[Exercise goal]:
Pick out each line with the word "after" from the material that follows.

[Information provided]:
----------------------------------------

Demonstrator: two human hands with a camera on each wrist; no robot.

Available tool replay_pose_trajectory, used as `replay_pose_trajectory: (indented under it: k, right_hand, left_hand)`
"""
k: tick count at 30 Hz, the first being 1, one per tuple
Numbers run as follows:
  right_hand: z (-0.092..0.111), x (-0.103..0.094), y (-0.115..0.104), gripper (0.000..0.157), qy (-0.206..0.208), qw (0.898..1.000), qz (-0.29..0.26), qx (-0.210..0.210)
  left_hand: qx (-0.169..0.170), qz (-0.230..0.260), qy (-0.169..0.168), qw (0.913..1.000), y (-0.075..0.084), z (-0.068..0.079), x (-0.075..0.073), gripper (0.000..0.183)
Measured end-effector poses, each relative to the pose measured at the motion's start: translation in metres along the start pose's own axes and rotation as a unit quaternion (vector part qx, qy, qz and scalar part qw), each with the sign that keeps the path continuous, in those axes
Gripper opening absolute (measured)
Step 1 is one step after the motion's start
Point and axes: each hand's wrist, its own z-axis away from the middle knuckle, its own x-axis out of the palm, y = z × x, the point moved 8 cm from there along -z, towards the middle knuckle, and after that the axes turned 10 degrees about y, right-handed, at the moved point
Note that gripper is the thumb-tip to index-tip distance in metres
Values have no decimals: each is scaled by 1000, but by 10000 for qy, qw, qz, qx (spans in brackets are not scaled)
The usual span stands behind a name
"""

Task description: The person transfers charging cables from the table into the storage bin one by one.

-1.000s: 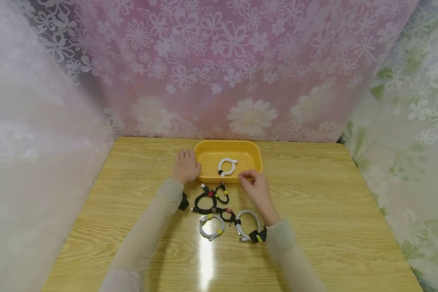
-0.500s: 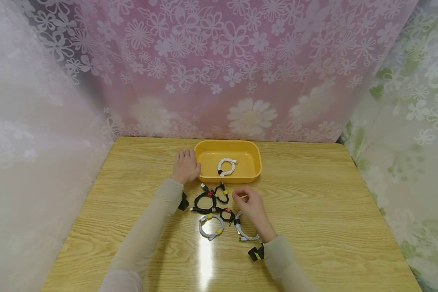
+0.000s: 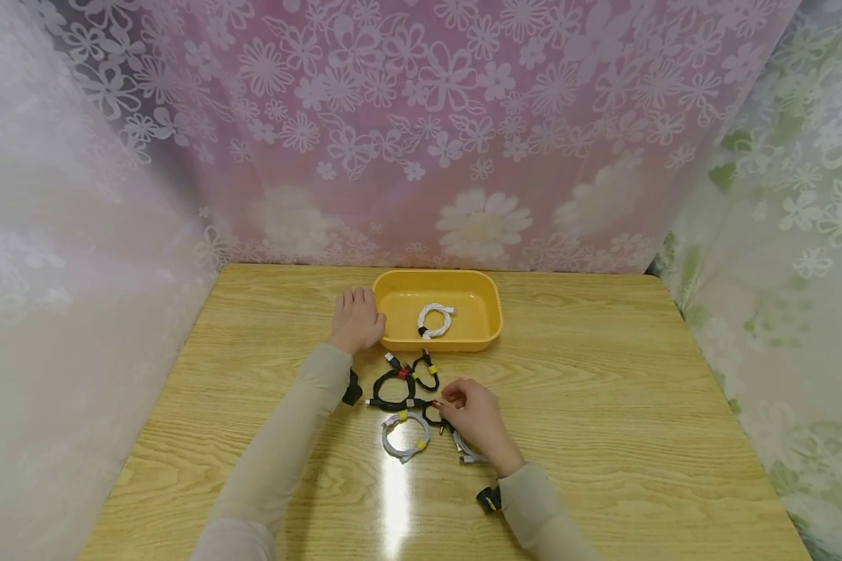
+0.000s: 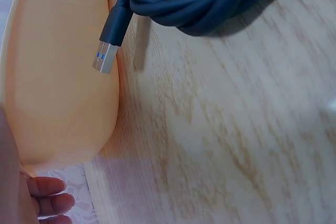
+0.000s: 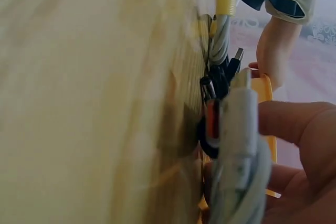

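My left hand (image 3: 358,319) grips the left end of a yellow plastic bin (image 3: 491,331), its thumb at the rim; in the left wrist view its fingertips (image 4: 55,203) show past the bin's end. Inside the bin lies a coiled white cable (image 3: 421,323) with a black tie. My right hand (image 3: 475,417) reaches over a small black cable (image 3: 426,417) with a red tie, thumb and forefinger spread apart around it. Beneath this hand a coiled grey-white cable (image 3: 468,453) is partly hidden; it looms large in the right wrist view.
A larger black USB cable (image 3: 377,396) with a red tie lies before the bin, beside a small black cable (image 3: 435,379) with yellow ties. Nearer the front is a grey cable coil (image 3: 387,444) with yellow ties. All rest on a wood-grain table (image 3: 603,389) with curtains around.
My right hand has drawn back from the bin's front rim toward the front and slightly left, down to the small black cable with the red tie. The left hand stays at the bin.
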Motion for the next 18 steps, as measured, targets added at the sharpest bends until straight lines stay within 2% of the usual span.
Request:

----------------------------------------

[Written answer]:
Step 1 is one step after the motion's start
Point and axes: each hand's wrist, its own z-axis away from the middle knuckle, its own x-axis out of the palm, y = z × x, the point moved 8 cm from there along -z, towards the middle knuckle, and after that the axes turned 10 degrees about y, right-handed, at the moved point

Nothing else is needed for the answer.